Riefenstahl II. Dünya Savaşı sonrasında kendisine yöneltilen suçlamalara karşı, Nazi Partisi ile bağlantısı olduğunu reddetti ve Holokost’tan haberi olmadığını iddia etti. Nazi sempatizanı olarak kabul edildi ve savaş suçlarından asla hüküm giymedi. Sonraki yıllardaysa Riefenstahl “Nereden bilebilirdik ki?” argümanıyla yapılan savunmaların en ünlü ismine dönüştü, hatta kendini bir kurban gibi göstermeye başladı. Andres Veiel’ın yeni belgeselinin merkezinde de bu durum yer alıyor. Film, Riefenstahl’ın katıldığı televizyon programları veya verdiği röportajlardan anları, kendi arşivinden çıkan belgelerle karşı karşıya koyuyor. Yedi yüzden fazla kutudan çıkan söz konusu belgelerde Riefenstahl’ın Nazilerin işlediği savaş suçlarından haberdar olduğu pekâlâ ortada.

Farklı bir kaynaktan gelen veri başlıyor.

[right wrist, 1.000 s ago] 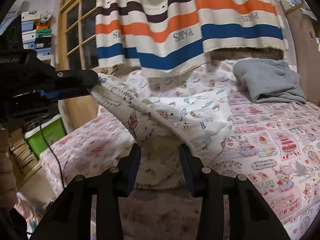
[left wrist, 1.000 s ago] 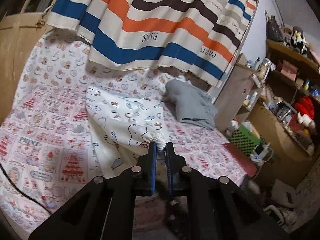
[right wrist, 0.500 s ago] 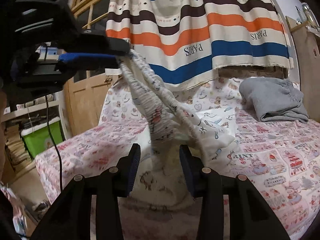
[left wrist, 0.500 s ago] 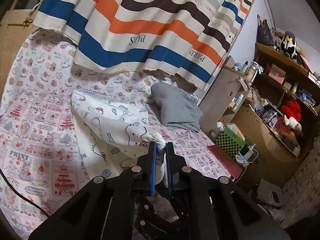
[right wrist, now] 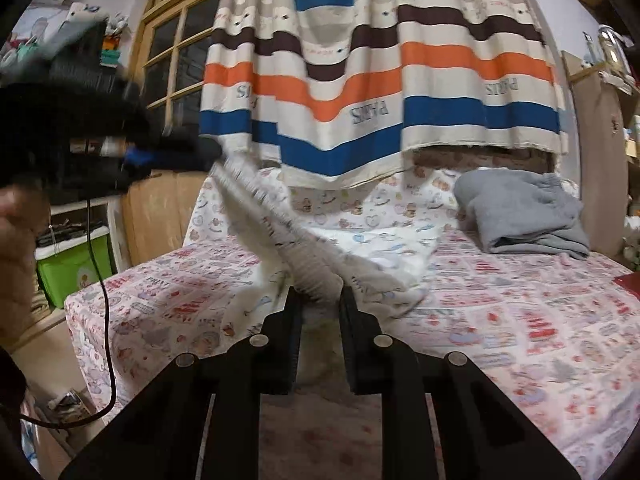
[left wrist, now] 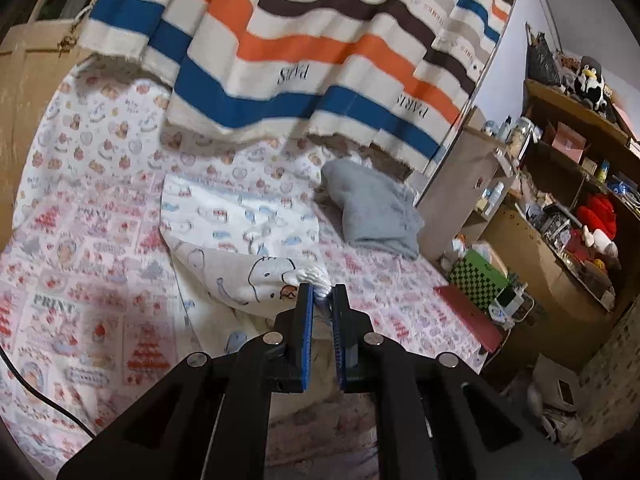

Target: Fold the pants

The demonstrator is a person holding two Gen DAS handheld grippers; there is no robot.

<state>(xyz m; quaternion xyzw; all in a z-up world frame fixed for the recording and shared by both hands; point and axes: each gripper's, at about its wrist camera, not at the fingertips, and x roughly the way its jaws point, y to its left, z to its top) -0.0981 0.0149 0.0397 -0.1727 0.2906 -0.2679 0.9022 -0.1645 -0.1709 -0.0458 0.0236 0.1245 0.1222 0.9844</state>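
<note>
Under a striped curtain (right wrist: 380,80), on a bed (right wrist: 540,320) with a print sheet, the folding has barely begun: the left gripper (left wrist: 320,300) pinches the white printed pants (left wrist: 240,216) by the waistband, lifted off the near edge, while the right gripper (right wrist: 318,300) closes around the stretched band; all folds remain.

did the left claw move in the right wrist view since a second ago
Yes. The left claw, shut on the pants, has risen from level with the striped curtain's lower hem to beside its blue stripe.
</note>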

Riefenstahl’ın 1970’lerde, toplum önündeki imajını düzeltmek için başlattığı kampanya içinde bulunduğumuz hakikat sonrası çağını hatırlatıyor. Tam bu nedenle Andres Veiel, Riefenstahl’ın hikâyesiyle günümüz siyaseti ve yükselen aşır sağ arasında güçlü bağlar görüyor. “Leni Riefenstahl sahte haber geleneğinin ilk örneklerindendi. Söylediği yalanları o kadar uzun süre tekrarladı ki onları başkaları da gerçek kabul etti” diyor yönetmen welt.de’ye verdiği röportajda.